Key Data Points: There are no major economic reports set for release today. In addition to the Fed this week, investors will get the latest readings on CPI, Retail Sales, Empire State Manufacturing, MBA Mortgage Applications, Housing Market Index, Weekly Jobless Claims and more. The Fed will be the highlight of the week for investors.
Outside Markets: Stocks are trading slightly lower in quiet trade. Stocks have backed off from recent highs, but not by much. Equities will likely be very quiet this week ahead of the Fed.
Crude oil is also slightly lower today in early action. The oil market is now below the psychologically important $50 per barrel level as a massive build and higher rig count have fueled some selling. Although weaker oil has not had a major impact on stocks, a further slide in crude prices could potentially begin to weigh heavily on stocks and overall risk appetite.
Interest rates are ticking slightly higher in early action today. Like stocks, the bond market may be somewhat slow ahead of the Fed announcement.

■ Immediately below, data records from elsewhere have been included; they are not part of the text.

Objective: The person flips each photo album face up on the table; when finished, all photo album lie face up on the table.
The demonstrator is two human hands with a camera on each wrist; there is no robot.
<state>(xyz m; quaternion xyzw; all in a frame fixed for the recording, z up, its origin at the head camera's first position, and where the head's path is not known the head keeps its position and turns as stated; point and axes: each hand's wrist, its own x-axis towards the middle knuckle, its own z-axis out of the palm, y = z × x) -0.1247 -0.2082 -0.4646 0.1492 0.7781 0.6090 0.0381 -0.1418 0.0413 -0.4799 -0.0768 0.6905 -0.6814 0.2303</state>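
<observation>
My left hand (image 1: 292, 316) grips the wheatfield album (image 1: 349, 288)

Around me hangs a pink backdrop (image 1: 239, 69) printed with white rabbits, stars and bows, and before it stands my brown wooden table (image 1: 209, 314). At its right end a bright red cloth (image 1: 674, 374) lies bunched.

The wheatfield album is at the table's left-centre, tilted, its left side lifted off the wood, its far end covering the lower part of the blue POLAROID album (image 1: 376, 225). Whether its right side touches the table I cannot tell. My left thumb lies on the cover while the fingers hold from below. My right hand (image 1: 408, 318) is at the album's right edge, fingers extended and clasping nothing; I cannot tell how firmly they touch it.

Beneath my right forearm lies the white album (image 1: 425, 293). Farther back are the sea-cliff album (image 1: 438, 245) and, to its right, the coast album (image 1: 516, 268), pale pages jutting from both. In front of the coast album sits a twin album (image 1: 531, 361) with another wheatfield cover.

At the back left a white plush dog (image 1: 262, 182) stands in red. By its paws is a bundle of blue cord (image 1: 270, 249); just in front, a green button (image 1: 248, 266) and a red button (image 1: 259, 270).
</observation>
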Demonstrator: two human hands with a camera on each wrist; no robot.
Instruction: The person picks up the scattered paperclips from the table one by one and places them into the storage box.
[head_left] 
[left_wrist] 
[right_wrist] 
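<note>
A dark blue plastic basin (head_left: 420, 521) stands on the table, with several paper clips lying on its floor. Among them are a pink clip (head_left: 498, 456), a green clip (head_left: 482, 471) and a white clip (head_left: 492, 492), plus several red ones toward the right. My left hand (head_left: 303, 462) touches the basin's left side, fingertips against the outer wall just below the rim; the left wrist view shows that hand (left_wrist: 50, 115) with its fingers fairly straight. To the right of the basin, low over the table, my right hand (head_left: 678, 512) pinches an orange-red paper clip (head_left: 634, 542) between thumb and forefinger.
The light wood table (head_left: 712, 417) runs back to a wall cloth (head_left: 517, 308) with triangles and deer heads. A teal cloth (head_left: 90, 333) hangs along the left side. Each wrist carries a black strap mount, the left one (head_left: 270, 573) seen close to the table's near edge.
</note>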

The Big Picture: The gold and silver markets have been moving lower as a March rate hike may have caught investors off-guard. It would seem at this point that the metals have priced in this coming rate hike, although another knee-jerk reaction lower could potentially be seen.
Markets will be paying very close attention to the central bank’s statement following its decision on rates. Not long ago, markets seemingly doubted that the Fed would actually hike rates three times this year as it has penciled in currently. After recent data and rising inflationary pressures, there are whispers of possibly four rate hikes this year.
The Fed has sounded considerably more hawkish in recent commentary, and if the central bank signals to markets that an additional hike could be on the table, it could potentially send the metals even lower while also possibly causing some selling in equities. The bond market could potentially have a significant reaction, as well, and significant selling in bonds may also give investors reason to hit the sell button.